Résumé
Coronary artery disease (CAD) severity assessed by angiographic features is a strong predictor of outcomes. However, recommended risk stratification tools, such as GRACE risk score, do not incorporate these angiographic features.
To assess the additional prognostic value of angiographic features after ACS for in-hospital outcomes prediction beyond traditional stratification tool.
From 7th to 21st April 2021, the Addiction in Intensive Care Unit (ADDICT-ICCU) study recruited all consecutive patients admitted to ICCUs across 39 French hospitals. This prespecified study enrolled patients presenting with ACS, with available invasive coronary angiography. Patients with Killip class≥2 at admission, thrombolysis, or history of coronary-artery-bypass graft were excluded. An independent and centralized angiographic core laboratory analyzed all angiograms. The outcome was in-hospital major adverse event (MAE) defined as a composite of all-cause death, cardiac arrest, cardiogenic shock requiring inotropic or mechanical support, and congestive heart failure. An angiographic model was built by incorporating angiographic features, selected through a stepwise process, into the initial model based on the GRACE risk score.

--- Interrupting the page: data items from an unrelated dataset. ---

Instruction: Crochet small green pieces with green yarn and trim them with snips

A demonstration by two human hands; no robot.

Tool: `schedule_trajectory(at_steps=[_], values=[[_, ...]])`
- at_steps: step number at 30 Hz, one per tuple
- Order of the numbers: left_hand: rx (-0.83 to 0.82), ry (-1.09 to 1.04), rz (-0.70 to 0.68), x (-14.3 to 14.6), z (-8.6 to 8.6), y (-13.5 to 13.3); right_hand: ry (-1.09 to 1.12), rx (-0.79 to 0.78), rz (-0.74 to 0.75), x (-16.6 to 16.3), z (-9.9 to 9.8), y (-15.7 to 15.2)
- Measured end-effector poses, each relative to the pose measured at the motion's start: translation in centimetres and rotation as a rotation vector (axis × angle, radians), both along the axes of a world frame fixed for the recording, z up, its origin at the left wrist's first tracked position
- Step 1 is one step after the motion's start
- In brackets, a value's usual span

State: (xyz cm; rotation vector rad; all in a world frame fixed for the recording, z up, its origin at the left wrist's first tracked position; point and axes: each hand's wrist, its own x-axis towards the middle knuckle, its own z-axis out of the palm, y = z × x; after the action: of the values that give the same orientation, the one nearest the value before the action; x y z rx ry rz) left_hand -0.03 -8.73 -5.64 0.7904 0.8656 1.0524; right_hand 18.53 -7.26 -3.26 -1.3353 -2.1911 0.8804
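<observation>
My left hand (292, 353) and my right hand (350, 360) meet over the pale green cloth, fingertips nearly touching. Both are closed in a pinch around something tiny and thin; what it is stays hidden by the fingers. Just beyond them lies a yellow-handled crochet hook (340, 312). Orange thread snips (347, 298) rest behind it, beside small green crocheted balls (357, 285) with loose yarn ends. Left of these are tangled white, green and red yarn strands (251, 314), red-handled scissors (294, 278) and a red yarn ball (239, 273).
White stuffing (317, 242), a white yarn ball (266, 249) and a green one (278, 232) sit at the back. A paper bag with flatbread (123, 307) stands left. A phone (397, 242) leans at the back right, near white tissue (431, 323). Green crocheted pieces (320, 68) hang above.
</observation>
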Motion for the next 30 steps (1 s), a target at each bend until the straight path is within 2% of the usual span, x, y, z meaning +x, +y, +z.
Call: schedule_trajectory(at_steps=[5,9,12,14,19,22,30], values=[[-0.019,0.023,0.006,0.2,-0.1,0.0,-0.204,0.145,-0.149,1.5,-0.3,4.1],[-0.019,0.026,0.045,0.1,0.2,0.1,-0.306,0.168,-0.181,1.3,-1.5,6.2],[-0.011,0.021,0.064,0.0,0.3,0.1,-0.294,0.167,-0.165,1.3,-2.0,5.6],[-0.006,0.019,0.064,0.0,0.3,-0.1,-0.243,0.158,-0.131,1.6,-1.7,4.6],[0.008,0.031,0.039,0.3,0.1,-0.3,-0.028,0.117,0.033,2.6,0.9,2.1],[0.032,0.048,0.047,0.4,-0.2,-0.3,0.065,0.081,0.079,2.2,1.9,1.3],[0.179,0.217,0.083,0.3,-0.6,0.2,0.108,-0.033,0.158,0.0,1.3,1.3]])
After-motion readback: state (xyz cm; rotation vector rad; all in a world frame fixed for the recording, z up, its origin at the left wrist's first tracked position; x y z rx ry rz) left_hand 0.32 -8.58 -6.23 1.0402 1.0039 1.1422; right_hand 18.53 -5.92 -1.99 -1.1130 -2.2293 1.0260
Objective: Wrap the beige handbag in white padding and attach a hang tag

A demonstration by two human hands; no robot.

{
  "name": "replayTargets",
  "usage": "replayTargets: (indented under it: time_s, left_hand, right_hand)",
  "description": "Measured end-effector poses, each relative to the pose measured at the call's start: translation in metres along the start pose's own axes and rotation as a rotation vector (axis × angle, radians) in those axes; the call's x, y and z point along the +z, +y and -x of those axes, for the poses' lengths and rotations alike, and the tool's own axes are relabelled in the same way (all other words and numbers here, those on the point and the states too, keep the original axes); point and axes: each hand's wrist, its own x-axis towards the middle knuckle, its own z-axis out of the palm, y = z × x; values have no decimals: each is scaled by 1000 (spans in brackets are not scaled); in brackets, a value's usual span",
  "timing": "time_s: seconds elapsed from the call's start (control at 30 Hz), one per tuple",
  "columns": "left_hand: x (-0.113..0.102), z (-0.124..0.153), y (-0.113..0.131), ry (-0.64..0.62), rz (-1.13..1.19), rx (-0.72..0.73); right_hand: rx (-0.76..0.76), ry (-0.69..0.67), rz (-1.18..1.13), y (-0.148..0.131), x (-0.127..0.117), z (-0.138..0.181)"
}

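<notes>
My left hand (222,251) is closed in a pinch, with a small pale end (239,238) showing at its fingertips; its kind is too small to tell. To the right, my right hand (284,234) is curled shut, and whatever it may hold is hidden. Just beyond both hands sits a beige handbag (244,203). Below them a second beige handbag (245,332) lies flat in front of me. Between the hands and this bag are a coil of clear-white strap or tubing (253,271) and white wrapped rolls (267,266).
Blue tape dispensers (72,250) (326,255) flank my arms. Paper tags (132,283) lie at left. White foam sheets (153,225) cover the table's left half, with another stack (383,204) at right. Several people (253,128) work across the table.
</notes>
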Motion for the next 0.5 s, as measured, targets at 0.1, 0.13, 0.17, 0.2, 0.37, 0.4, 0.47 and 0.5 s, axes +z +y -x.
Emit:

This study included 446 patients (mean age 62±13 years; 77% male; 47% ST-elevation myocardial infarction). In-hospital MAE occurred in 39 (9%) patients. Patients experiencing MAE were older (67 vs. 61 years; P<0.01), had a higher prevalence of diabetes (33 vs. 19%; P=0.04), and lower left ventricular ejection fraction (LVEF) (43 vs. 54%; P<0.01) compared to those without events. Concerning coronary angiography features, patients with in-hospital MAE exhibited a higher mean syntax score (16 vs. 10; P<0.01), and higher rates of left main stenosis (18 vs. 7%; P=0.02), massive calcifications (23 vs. 6%; P<0.01), and chronic total occlusion (26 vs. 7%; P<0.01) as compared to those without events. For in-hospital MAE prediction, the GRACE risk score demonstrated a ROC-AUC of 0.69. The addition of selected angiographic features to the GRACE risk score improved model discrimination with a ROC-AUC of 0.75 (P=0.05) and IDI of 7% (P<0.01), along with a reclassification improvement (continuous NRI=64%; P<0.01) as illustrated in Fig. 1.
In patients presenting ACS, angiographic features of CAD severity improved performance of GRACE risk score for in-hospital adverse outcomes prediction.